▸ **TASK OBJECTIVE**: When you retype the listing, keep every word exactly as it appears.

▸ **DATASET ENTRIES**:
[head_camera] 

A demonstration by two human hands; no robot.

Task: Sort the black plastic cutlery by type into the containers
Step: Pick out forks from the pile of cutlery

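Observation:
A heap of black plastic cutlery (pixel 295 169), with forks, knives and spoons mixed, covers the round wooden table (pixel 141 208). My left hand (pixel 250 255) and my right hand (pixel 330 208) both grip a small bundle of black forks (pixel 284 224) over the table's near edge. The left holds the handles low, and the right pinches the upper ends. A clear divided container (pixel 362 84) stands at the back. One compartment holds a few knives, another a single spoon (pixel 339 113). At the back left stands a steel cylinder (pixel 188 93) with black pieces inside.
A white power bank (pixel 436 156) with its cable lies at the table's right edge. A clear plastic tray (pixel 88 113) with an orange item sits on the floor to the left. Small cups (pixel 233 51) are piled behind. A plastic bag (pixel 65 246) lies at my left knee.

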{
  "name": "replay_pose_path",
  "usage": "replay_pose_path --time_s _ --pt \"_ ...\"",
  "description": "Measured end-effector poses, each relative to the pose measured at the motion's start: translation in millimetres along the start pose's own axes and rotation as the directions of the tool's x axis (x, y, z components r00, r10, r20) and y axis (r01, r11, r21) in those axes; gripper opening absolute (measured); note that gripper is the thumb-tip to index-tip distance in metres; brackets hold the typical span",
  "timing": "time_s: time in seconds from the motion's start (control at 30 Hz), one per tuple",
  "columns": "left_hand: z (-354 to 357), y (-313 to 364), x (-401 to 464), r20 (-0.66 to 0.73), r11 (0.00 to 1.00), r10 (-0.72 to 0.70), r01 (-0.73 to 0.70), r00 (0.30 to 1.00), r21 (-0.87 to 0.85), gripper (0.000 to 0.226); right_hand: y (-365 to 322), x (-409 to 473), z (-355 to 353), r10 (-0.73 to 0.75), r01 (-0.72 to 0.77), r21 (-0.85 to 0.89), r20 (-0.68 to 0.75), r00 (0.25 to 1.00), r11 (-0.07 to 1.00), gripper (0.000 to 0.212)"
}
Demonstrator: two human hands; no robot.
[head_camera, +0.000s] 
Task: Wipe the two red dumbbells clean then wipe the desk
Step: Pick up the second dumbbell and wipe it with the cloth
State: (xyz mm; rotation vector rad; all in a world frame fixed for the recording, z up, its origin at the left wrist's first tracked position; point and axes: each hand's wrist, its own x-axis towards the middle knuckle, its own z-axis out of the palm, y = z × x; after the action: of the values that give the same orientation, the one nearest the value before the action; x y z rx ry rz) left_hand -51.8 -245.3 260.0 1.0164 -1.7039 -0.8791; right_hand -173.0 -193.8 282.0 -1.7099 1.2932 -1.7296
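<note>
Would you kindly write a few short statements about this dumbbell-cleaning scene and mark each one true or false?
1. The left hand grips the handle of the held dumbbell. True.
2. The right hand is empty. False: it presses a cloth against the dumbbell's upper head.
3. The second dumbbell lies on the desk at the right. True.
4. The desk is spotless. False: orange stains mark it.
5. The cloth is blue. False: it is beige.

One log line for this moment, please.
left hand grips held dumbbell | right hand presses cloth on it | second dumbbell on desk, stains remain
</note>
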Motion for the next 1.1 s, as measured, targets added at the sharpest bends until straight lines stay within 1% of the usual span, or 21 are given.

▸ **OUTPUT BELOW**:
[head_camera] 

A demonstration by two human hands; no robot.

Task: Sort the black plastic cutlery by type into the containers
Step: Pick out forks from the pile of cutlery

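Observation:
A heap of black plastic cutlery (pixel 295 169), with forks, knives and spoons mixed, covers the round wooden table (pixel 141 208). My left hand (pixel 250 255) and my right hand (pixel 330 208) both grip a small bundle of black forks (pixel 284 224) over the table's near edge. The left holds the handles low, and the right pinches the upper ends. A clear divided container (pixel 362 84) stands at the back. One compartment holds a few knives, another a single spoon (pixel 339 113). At the back left stands a steel cylinder (pixel 188 93) with black pieces inside.
A white power bank (pixel 436 156) with its cable lies at the table's right edge. A clear plastic tray (pixel 88 113) with an orange item sits on the floor to the left. Small cups (pixel 233 51) are piled behind. A plastic bag (pixel 65 246) lies at my left knee.
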
{
  "name": "replay_pose_path",
  "usage": "replay_pose_path --time_s _ --pt \"_ ...\"",
  "description": "Measured end-effector poses, each relative to the pose measured at the motion's start: translation in millimetres along the start pose's own axes and rotation as the directions of the tool's x axis (x, y, z components r00, r10, r20) and y axis (r01, r11, r21) in those axes; gripper opening absolute (measured); note that gripper is the thumb-tip to index-tip distance in metres; brackets hold the typical span",
  "timing": "time_s: time in seconds from the motion's start (control at 30 Hz), one per tuple",
  "columns": "left_hand: z (-354 to 357), y (-313 to 364), x (-401 to 464), r20 (-0.66 to 0.73), r11 (0.00 to 1.00), r10 (-0.72 to 0.70), r01 (-0.73 to 0.70), r00 (0.30 to 1.00), r21 (-0.87 to 0.85), gripper (0.000 to 0.226); right_hand: y (-365 to 322), x (-409 to 473), z (-355 to 353), r10 (-0.73 to 0.75), r01 (-0.72 to 0.77), r21 (-0.85 to 0.89), r20 (-0.68 to 0.75), r00 (0.25 to 1.00), r11 (-0.07 to 1.00), gripper (0.000 to 0.212)"
}
Demonstrator: two human hands; no robot.
[head_camera, +0.000s] 
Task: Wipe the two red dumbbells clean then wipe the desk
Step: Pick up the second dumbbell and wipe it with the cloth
State: (xyz mm; rotation vector rad; all in a world frame fixed for the recording, z up, its origin at the left wrist's first tracked position; point and axes: each hand's wrist, its own x-axis towards the middle knuckle, its own z-axis out of the palm, y = z × x; after the action: of the values that give the same orientation, the one nearest the value before the action; x y z rx ry rz) left_hand -51.8 -245.3 260.0 1.0164 -1.7039 -0.8791; right_hand -173.0 -193.8 282.0 -1.7099 1.2932 -1.7296
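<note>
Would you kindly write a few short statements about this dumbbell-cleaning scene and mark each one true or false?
1. The left hand grips the handle of the held dumbbell. True.
2. The right hand is empty. False: it presses a cloth against the dumbbell's upper head.
3. The second dumbbell lies on the desk at the right. True.
4. The desk is spotless. False: orange stains mark it.
5. The cloth is blue. False: it is beige.

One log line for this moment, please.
left hand grips held dumbbell | right hand presses cloth on it | second dumbbell on desk, stains remain
</note>
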Motion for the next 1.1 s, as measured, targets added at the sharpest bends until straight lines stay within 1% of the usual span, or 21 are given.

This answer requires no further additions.